Fundamentally, I don't think it should be surprising that someone who loves Ruby would look at Rust. That it's very different is the entire point! Why learn something that's extremely similar, that won't expand what you can do very much?


Anecdotal, but I've not really seen that either. It seems the majority of the ruby devs I know who aren't still doing ruby (it seems most rails gigs these days are maintence work) jumped to elixir/phoenix.

Long may that continue, elixir/phoenix is really good stuff.


Seems very anecdotal indeed - I have trouble believing that Ruby is mostly maintenance now or that a significant portion (say, >5%) of Ruby devs have switched to Elixir.
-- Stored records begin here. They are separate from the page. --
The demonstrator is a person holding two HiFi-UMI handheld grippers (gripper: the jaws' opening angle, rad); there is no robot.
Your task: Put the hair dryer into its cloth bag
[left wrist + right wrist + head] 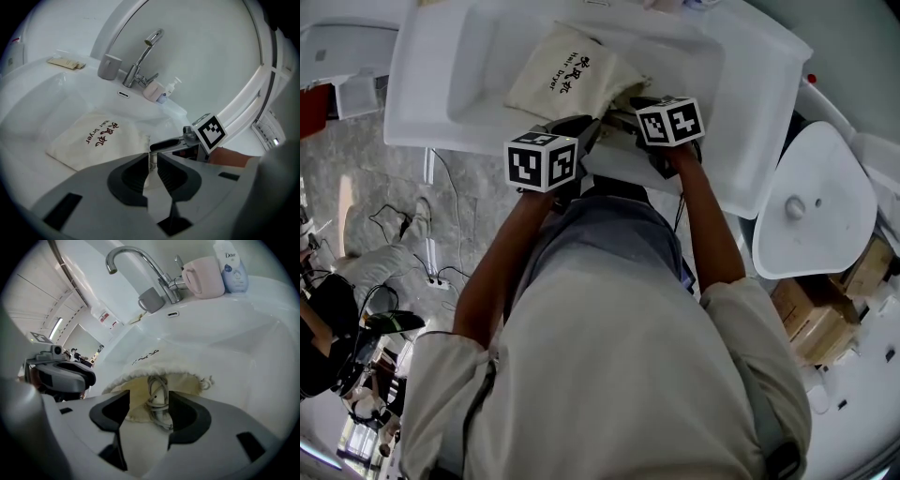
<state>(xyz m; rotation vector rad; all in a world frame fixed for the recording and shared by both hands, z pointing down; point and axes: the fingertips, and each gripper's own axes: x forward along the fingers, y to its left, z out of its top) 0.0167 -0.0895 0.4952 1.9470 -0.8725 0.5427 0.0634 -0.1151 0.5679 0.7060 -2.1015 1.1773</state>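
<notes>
A person (609,375) bends over a white washbasin (750,112), a gripper in each hand, where a cream cloth bag (567,80) printed "hair dryer" lies flat in the bowl at about 11 o'clock from the person, its open mouth turned toward the two tools. The left gripper (153,161) has its fingers drawn nearly together, pinching a fold of the bag's rim at the mouth, the printed face of the bag stretching away from it toward 10 o'clock. Just beside it, at its 2 o'clock, the right gripper (147,406) points down into the same opening with its fingers spread. The hair dryer's coiled cord (158,401) sits between them in the mouth of the bag, lying against one finger while the other stands clear of it. The gathered drawstring hem arches over the cord, and the rest of the dryer cannot be made out inside the cloth. At the far side of the basin, at 12 o'clock from the person, a chrome faucet (140,263) curves over the bowl. A grey cup (109,66) stands on the rim at the faucet's 9 o'clock, and a pink cup (201,276) and a white pump bottle (232,266) stand together at its 3 o'clock.
</notes>
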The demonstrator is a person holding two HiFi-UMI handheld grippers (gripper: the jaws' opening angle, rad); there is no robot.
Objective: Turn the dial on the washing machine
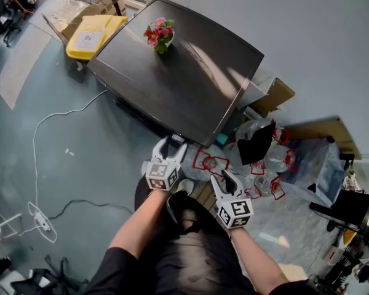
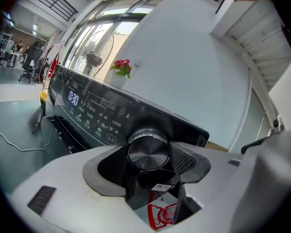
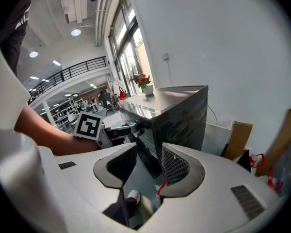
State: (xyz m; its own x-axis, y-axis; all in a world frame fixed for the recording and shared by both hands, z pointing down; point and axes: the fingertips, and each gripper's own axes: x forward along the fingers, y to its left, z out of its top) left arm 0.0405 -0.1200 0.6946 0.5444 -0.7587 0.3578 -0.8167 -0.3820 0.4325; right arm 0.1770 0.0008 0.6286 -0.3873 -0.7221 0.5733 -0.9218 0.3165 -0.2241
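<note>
We see left gripper [image 1: 170,142] fingers clamped on the dial [image 2: 148,152] only in the left gripper view; head view hides it. Our right gripper [image 1: 229,178] fingers apart, empty.

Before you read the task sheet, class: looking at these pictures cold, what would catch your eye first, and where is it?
The big dark washing machine fills the middle of the head view, with a small pot of pink flowers on its lid. At its front edge the left gripper has its jaws either side of the silver dial, apparently gripping it.
</note>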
I've been in several companies that do both Rails and Phoenix. Everywhere Rails is used mostly because management doesn't want to fire loyal and good programmers who aren't interested in learning Elixir/Phoenix. A second, and very often cited reason is that their Rails app is working fine and they don't see why should they rewrite it.

Both are completely fair.

Not going to claim my anecdotal evidence is universal -- just adding a data point.


Any cool projects to try out? I remember there was one to replace coreutils.


I am a daily user of fd (find), rg (grep), exa (ls), bat (cat), and am planning to try out sd (sed).

These tools are in my opinion significantly better than the classical UNIX tools: they can be orders of magnitude faster, understand .gitignore, have more intuitive command-line options, and make better use of colors.